今回の改正は、任意継続被保険者の保険料の算定基礎の見直しや(健康保険組合が規約に定めた場合は、当該保険者の全被保険者の平均の標準報酬月額より従前の標準報酬月額が高い任意継続被保険者については、従前の標準報酬月額を保険料の算定基礎とすることができるようになる)、被保険者からの申請による資格喪失を可能とするというものです。
◆育児休業中の保険料免除要件の見直し(令和4年10月1日から施行)
育児休業中の社会保険の保険料免除は、現在、月の末日時点で育児休業をしている場合に、当該月の保険料(賞与保険料含む)が免除される仕組みです。
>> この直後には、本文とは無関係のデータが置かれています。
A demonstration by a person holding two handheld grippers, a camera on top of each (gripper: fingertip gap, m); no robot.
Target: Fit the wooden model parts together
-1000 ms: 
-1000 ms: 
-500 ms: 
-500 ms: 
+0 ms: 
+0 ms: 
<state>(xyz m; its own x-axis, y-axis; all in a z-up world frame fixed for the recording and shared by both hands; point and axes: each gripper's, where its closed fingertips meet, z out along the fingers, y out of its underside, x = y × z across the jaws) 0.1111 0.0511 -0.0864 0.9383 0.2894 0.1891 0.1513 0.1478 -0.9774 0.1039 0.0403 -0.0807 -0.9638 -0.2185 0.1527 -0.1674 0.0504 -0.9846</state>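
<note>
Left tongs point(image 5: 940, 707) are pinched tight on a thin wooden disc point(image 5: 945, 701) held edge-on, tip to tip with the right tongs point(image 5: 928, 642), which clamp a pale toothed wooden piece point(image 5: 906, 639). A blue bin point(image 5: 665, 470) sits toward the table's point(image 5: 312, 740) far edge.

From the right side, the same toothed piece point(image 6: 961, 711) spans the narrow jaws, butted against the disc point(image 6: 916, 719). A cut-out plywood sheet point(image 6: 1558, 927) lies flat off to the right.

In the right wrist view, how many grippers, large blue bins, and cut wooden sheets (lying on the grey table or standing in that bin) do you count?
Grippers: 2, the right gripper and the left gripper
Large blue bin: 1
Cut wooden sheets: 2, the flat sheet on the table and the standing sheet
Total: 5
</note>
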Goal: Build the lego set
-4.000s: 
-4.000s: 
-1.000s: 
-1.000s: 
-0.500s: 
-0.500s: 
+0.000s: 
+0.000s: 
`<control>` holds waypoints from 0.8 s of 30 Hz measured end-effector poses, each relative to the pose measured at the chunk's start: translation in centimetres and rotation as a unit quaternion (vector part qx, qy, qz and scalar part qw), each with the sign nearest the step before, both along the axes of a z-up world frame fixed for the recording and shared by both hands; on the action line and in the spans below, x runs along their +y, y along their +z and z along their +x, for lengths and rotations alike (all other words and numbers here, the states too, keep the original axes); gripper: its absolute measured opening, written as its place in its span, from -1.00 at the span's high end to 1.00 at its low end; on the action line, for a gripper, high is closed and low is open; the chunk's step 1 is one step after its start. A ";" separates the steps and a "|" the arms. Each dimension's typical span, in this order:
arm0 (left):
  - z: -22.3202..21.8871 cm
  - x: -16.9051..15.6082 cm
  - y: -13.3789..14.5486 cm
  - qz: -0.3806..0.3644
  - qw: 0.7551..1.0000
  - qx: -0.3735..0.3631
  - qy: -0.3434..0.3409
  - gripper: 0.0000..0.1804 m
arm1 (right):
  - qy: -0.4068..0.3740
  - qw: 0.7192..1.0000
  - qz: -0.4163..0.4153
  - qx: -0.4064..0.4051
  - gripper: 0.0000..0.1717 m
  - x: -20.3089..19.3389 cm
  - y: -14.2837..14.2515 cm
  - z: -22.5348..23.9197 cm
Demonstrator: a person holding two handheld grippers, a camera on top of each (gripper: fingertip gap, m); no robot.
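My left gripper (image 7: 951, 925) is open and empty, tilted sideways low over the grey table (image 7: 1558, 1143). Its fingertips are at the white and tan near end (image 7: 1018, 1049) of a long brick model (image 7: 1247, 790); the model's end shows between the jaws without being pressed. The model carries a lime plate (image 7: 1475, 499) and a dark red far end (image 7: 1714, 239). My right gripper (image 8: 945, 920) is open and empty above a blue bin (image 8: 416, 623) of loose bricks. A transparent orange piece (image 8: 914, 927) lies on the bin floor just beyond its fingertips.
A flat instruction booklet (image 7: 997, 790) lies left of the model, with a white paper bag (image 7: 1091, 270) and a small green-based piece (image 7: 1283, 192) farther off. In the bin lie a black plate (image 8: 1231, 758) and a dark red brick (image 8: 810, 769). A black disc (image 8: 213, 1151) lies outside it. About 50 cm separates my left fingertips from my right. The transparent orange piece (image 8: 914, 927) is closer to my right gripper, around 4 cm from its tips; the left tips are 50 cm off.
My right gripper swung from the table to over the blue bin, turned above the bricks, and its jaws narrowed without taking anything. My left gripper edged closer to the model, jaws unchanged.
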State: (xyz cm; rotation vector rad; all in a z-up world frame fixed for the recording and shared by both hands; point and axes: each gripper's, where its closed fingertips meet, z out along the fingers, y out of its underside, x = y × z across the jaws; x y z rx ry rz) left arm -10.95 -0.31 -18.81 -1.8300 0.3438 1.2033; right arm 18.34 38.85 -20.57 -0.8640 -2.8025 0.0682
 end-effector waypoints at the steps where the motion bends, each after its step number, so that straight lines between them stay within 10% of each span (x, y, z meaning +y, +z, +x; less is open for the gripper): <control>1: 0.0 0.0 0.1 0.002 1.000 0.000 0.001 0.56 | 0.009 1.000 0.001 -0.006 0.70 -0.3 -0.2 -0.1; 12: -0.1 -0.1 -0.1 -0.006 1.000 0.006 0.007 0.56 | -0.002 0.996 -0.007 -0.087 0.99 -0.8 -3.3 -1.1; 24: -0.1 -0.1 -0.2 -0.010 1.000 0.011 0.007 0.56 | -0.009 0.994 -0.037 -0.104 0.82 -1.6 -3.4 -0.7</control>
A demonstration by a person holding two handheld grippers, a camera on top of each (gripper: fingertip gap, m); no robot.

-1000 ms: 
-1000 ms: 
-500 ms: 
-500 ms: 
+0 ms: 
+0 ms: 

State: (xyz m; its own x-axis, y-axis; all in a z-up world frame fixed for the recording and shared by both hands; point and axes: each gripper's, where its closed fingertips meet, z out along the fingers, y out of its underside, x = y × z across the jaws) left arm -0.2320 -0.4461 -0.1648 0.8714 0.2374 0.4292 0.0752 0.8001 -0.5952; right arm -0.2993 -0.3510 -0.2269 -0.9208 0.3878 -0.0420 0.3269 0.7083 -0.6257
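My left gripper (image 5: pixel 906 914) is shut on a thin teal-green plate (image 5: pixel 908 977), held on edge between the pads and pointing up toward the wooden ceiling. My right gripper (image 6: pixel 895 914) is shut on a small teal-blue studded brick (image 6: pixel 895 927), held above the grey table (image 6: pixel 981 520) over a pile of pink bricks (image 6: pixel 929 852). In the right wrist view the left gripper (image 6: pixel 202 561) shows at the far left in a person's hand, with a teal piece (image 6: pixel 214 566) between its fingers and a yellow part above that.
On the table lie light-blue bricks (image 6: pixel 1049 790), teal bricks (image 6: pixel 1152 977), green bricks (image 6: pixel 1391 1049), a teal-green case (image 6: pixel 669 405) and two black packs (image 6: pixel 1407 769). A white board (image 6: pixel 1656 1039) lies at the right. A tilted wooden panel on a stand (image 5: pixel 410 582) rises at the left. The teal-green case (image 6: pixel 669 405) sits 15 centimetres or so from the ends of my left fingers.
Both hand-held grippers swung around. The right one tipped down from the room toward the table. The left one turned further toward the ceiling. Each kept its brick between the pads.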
そのため例えば、月中に2週間の育休を取得したとしても、休業期間に月の末日を含まなければ免除の対象にはなりません。
今回の改正は、短期の育児休業の取得に対応して、育児休業期間に月末を含まない場合でも、月内に2週間以上の育児休業を取得した場合には当該月の保険料を免除するとともに、賞与に係る保険料については1カ月を超える育児休業を取得している場合に限り免除の対象とするというものです。
新型コロナウイルスワクチン接種証明書の申請受付 7月26日より
◆当面は海外渡航限定
欧州の主要国を中心に、新型コロナウイルスワクチンの接種証明書の提示により、いわゆる水際対策を緩和する動きがあることを受け、日本でも7月26日から市区町村において接種証明書発行の申請受付が開始されることとなりました。
◆接種証明書の内容
6月25日に内閣官房が開催した自治体向け説明会資料によれば、接種証明書には、新型コロナウイルスワクチンの接種記録(ワクチンの種類、接種年月日など)と接種者に関する事項(氏名、生年月日、旅券番号など)が記載されます。
接種を受けると接種済証が交付されますが、こちらには英語の表記がなかったり偽造防止対策といった課題があったりするということです。
◆接種証明書の交付を受けるには?
申請手続のデジタル化も検討されていますが、当面は書類申請のみとされ、窓口か郵送での受付となります。
申請時には①申請書、②パスポート、③接種券、④接種済証か接種記録書(またはその双方)が必ず必要となります。
そのほか、パスポートに旧姓・別姓・別名(英字)の記載がある場合は旧姓・別姓・別名が確認できる本人確認書類、代理人による申請の場合は委任状、郵送する場合は切手を貼って返送先住所を記載した返信用封筒も必要となります。
◆国によって異なる水際対策
JETROが7月7日に公表している海外各国の水際対策は様々です。EU加盟各国では、接種証明書の提示により陰性証明書の提示や自主隔離等の義務が免除されますが、東南アジア地域では、シンガポールを除いて接種率が相対的に低く、ワクチン証明書に基づく入国制限や入国後の防疫措置の緩和は行われていないということです。
今後、ワクチン接種が進むとビジネスシーンで海外へ赴くケースも増えてくることが考えられますが、渡航前には渡航先がどのような対策をとっているかの確認も求められることとなりそうです。